Bruce Gilley, a professor at the Portland State University, has defended the legacy of European colonialism in general and the British Empire in particular. In London, he lectured at a private seminar for students and took part in a panel discussion, but avoided a public event. "If I gave a public talk to a student group entitled The case for colonialism, the result would have been a shitstorm, and it would have served no purpose", he said. "But it would have shown the extent to which in Britain, of all places, people have stopped thinking about this most central of issues in British history and identity."
Nigel Biggar, a professor of moral theology at Oxford, was attacked for being supposedly lenient towards imperialism. "If I want to hold seminars on the topic of empire, I will do so privately," he has said. So he, too, has held a "private" academic conference in order not to be interrupted by activists.
Meanwhile, Islamist regimes are free to continue pouring vast amounts of money into these universities. Research by academics Jonas Bergan Draege and Martin Lestra, published in the Middle East Law and Governance Journal, calculated that between 1997 and 2007, Gulf entities provided at least £70 million to British academic institutions.
An appeal by some French intellectuals, including many Muslim thinkers such as Boualem Sansal and Zineb el Rhazoui, criticized this "intellectual terrorism." It recalls, they wrote, "what Stalinism did to the most enlightened European intellectuals.
"Our cultural, academic and scientific institutions are now targeted by attacks that, under the guise of denouncing 'colonial' discrimination, seek to undermine the principles of freedom of expression and of universality inherited from the Enlightenment".
Defending the freedom to think and the possibility of an open conversation -- both currently mutilated in Europe -- is the foundation of Europe's civic life. Without free expression, there can be no circulation of ideas, no increase in knowledge, and therefore no progress. The basic principles of liberal society are undermined.
"I disapprove of what you say, but I will defend to the death your right to say it," wrote a biographer of Voltaire. Free expression is not needed for "politically correct" or sedative speech, but it is the only protection the minority has from the tyranny of the majority. One does not even need look, for example, toward a country such as Pakistan, where mobs nearly murdered Asia Bibi after she was found innocent.
The United States, upon declaring their freedom from a repressive England in 1776, understood well the primacy of freedom of speech. George Washington told his army officers in 1783: "the freedom of Speech may be taken away — and, dumb & silent we may be led, like sheep, to the Slaughter."

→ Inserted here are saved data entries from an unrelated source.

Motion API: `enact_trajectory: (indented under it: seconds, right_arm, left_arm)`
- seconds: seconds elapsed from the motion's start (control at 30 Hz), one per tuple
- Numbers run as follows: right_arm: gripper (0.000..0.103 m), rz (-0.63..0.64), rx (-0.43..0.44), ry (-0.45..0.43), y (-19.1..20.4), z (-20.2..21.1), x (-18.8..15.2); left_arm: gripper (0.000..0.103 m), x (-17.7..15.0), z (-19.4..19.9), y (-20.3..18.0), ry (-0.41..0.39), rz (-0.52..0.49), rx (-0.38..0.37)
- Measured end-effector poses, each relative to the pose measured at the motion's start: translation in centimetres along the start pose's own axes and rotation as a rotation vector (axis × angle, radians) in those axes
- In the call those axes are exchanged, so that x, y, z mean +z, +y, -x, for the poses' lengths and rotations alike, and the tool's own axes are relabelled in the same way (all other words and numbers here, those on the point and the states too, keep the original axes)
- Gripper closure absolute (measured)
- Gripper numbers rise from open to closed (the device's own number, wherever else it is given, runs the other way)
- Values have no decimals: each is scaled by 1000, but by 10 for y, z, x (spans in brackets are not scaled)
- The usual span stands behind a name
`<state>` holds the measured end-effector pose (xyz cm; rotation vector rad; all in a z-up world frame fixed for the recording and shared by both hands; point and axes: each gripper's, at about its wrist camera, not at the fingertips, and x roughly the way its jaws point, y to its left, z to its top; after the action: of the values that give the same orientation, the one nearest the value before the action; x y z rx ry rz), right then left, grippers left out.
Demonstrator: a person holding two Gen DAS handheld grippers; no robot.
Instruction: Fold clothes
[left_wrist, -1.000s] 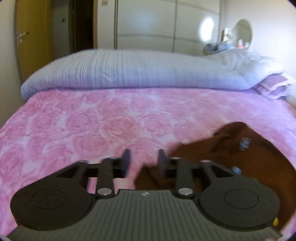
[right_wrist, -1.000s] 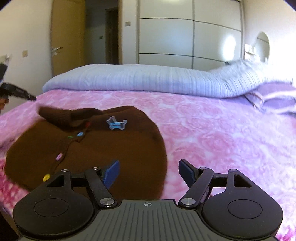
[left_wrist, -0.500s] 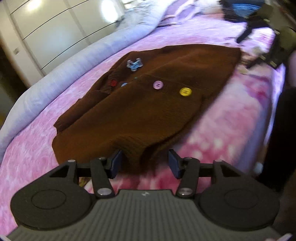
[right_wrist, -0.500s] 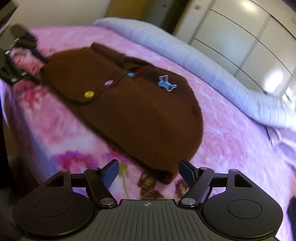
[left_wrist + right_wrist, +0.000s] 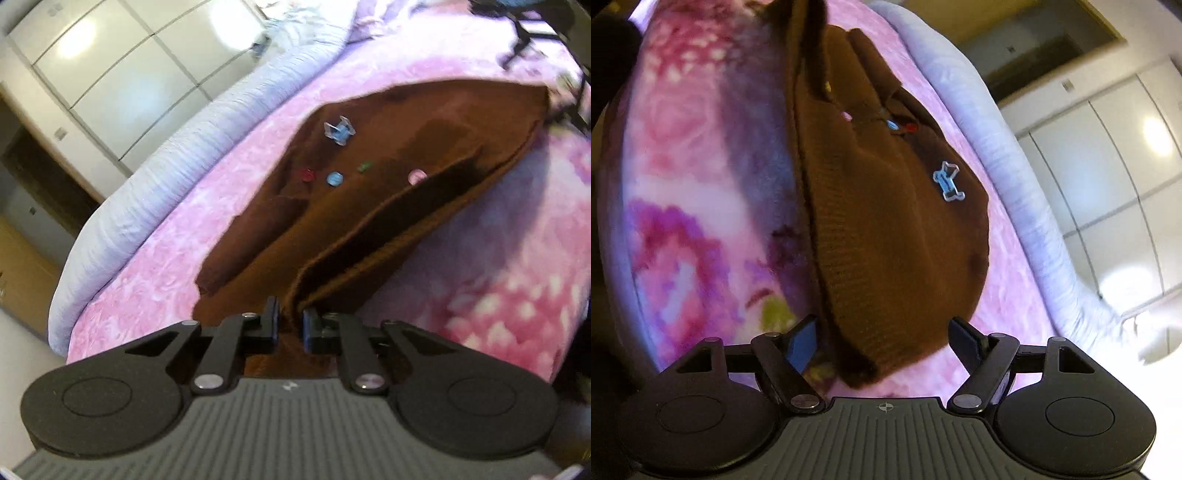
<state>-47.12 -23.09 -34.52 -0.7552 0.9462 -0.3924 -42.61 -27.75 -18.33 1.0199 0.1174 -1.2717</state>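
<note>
A: A bedroom, with a bed under a pink rose-print blanket point(image 5: 498, 236) filling both views. What is lying closest to the cameras?

B: The hem of a brown knitted cardigan point(image 5: 369, 192). In the left wrist view the left gripper point(image 5: 290, 325) is pinching one bottom corner of it, its jaws drawn nearly together with brown knit caught between them. The hem is gaping open just beyond, front layer parted from back.

A: And the other side?

B: The right gripper point(image 5: 882, 341) is sitting at the opposite bottom corner, its jaws standing wide with the rounded hem lying between them. The pads are not touching the knit, as far as I can tell, so nothing is being held there.

A: Going farther out?

B: The garment is lying face up near the blanket's front edge, running away toward the collar. A row of coloured buttons point(image 5: 334, 178) is showing along the front, and a small blue dog patch point(image 5: 948, 181) is sitting on the chest. Past it, a long pale grey bolster point(image 5: 192, 162) is stretching across the far side, with white wardrobe doors point(image 5: 122, 74) behind.

A: How far along is the folding?

B: Barely begun, I'd judge. The cardigan is spread roughly flat with no completed fold showing. One corner is gripped; the other needs gripping before the hem can be carried up toward the collar.
</note>
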Motion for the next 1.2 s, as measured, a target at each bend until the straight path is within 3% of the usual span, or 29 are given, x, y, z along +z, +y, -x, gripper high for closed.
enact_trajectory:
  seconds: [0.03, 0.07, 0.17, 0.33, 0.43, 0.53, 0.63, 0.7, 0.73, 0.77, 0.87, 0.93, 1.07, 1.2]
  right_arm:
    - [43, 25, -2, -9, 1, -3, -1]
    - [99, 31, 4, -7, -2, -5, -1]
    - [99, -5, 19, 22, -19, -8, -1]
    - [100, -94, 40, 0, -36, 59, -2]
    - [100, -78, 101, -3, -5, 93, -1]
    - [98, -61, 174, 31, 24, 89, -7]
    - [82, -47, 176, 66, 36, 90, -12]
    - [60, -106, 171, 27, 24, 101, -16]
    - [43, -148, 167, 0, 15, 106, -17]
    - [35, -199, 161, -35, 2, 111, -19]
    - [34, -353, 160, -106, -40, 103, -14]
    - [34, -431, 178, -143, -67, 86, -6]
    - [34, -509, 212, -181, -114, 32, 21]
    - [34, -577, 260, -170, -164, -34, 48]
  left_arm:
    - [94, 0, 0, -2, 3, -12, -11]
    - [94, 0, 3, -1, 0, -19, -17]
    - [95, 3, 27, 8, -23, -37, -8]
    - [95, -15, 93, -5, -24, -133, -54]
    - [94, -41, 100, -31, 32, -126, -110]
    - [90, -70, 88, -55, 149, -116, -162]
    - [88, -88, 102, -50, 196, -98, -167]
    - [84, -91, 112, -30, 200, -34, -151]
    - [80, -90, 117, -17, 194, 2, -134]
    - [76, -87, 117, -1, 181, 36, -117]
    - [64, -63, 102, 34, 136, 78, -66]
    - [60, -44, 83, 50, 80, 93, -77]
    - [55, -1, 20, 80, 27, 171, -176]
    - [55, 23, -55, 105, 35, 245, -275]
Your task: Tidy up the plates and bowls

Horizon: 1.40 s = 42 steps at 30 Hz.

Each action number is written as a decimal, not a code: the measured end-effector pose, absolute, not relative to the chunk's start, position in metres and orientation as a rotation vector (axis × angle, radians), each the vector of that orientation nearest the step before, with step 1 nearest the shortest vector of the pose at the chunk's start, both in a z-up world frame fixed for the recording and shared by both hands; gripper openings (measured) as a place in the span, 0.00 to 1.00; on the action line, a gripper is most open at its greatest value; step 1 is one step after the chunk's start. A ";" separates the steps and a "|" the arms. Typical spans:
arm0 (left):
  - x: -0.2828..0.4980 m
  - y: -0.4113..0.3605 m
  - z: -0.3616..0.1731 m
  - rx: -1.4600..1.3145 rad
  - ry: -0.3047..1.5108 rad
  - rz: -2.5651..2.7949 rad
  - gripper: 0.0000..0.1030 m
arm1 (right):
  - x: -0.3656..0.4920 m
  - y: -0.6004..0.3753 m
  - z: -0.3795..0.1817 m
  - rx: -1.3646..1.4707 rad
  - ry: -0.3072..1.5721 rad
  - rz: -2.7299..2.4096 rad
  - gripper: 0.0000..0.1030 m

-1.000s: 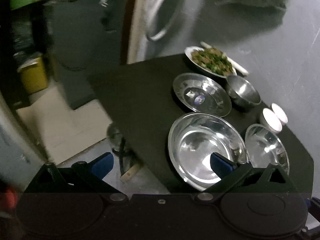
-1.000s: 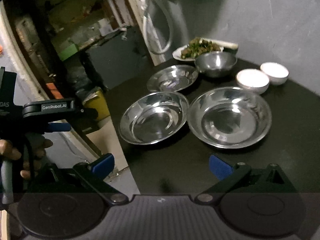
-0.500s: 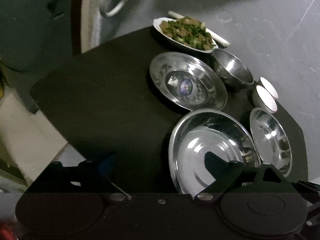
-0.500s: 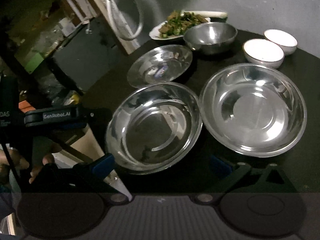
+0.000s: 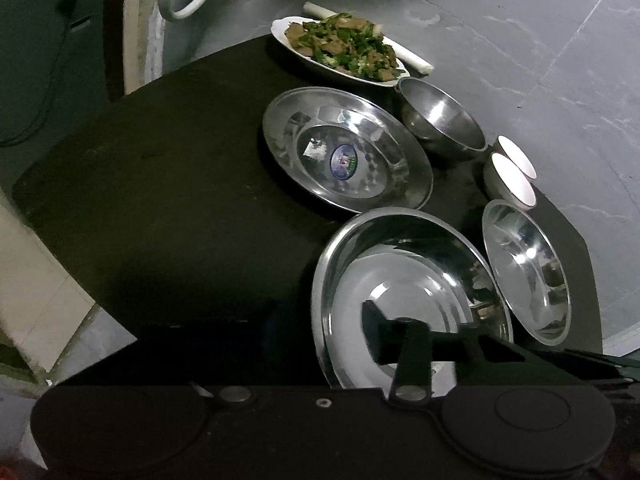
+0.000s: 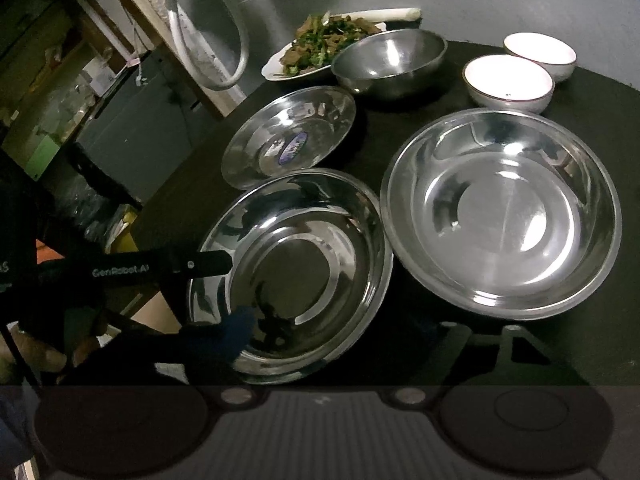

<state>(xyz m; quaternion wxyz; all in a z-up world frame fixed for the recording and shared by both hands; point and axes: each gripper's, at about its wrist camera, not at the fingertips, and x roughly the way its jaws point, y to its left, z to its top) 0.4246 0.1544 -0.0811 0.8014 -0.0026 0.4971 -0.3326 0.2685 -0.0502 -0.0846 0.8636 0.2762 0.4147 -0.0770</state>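
Two wide steel basins sit side by side on the black table [image 5: 160, 200]. My left gripper [image 5: 320, 320] straddles the left rim of the nearer basin [image 5: 408, 276]. One of its fingers [image 5: 376, 328] is inside the basin and the other is outside. Its jaws are closing and do not touch the rim. My right gripper [image 6: 346, 328] straddles the near rim of that same basin [image 6: 292, 272]. It is also closing, with its blue pad inside and a gap still around the metal. The second basin [image 6: 500, 212] lies untouched to the right.
Behind the basins lie a shallow steel plate [image 5: 348, 152] with a sticker, a deep steel bowl [image 5: 440, 120], two white bowls [image 6: 508, 80] and a dish of cooked greens [image 5: 340, 46]. The table ends at a grey wall on the right, and a hand holds the left gripper.
Both grippers dropped towards the table and came in over the nearer basin. Their jaws narrowed from wide open and now sit on either side of its rim.
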 end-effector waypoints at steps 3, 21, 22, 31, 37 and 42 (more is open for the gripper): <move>0.425 0.155 -0.082 -0.015 1.075 -0.729 0.28 | 0.271 -0.051 -0.087 0.587 0.873 -0.175 0.58; 0.414 0.179 -0.074 -0.023 1.028 -0.731 0.10 | 0.269 -0.044 -0.086 0.524 0.888 -0.191 0.22; 0.414 0.181 -0.075 -0.025 1.028 -0.728 0.10 | 0.269 -0.043 -0.085 0.518 0.887 -0.182 0.22; 0.401 0.192 -0.060 -0.047 0.940 -0.752 0.10 | 0.267 -0.037 -0.077 0.470 0.860 -0.141 0.22; 0.393 0.183 -0.045 -0.054 0.869 -0.776 0.10 | 0.255 -0.042 -0.066 0.451 0.792 -0.132 0.22; 0.388 0.163 -0.036 -0.056 0.835 -0.813 0.10 | 0.241 -0.054 -0.056 0.448 0.736 -0.157 0.22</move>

On US campuses it has become commonplace to cancel or protest invited speakers whom a handful of activists consider intolerable. The administrators are evidently too frightened of their own students to ask for the students' suspension, let alone their being expelled or requesting police support. This same type of censorship, regrettably, can now be seen throughout Europe. Minority groups claim "safe spaces", but the ones who really need safe spaces are those who disagree with the reigning orthodoxy.
The European university -- which should be the home of open pluralism, debate, research and thought -- has instead become the paradise of intellectual sectarianism and terror. This new radicalism will reinforce not only political correctness, but also submission to coercion, "like sheep to the slaughter", in the West.
Giulio Meotti, Cultural Editor for Il Foglio, is an Italian journalist and author.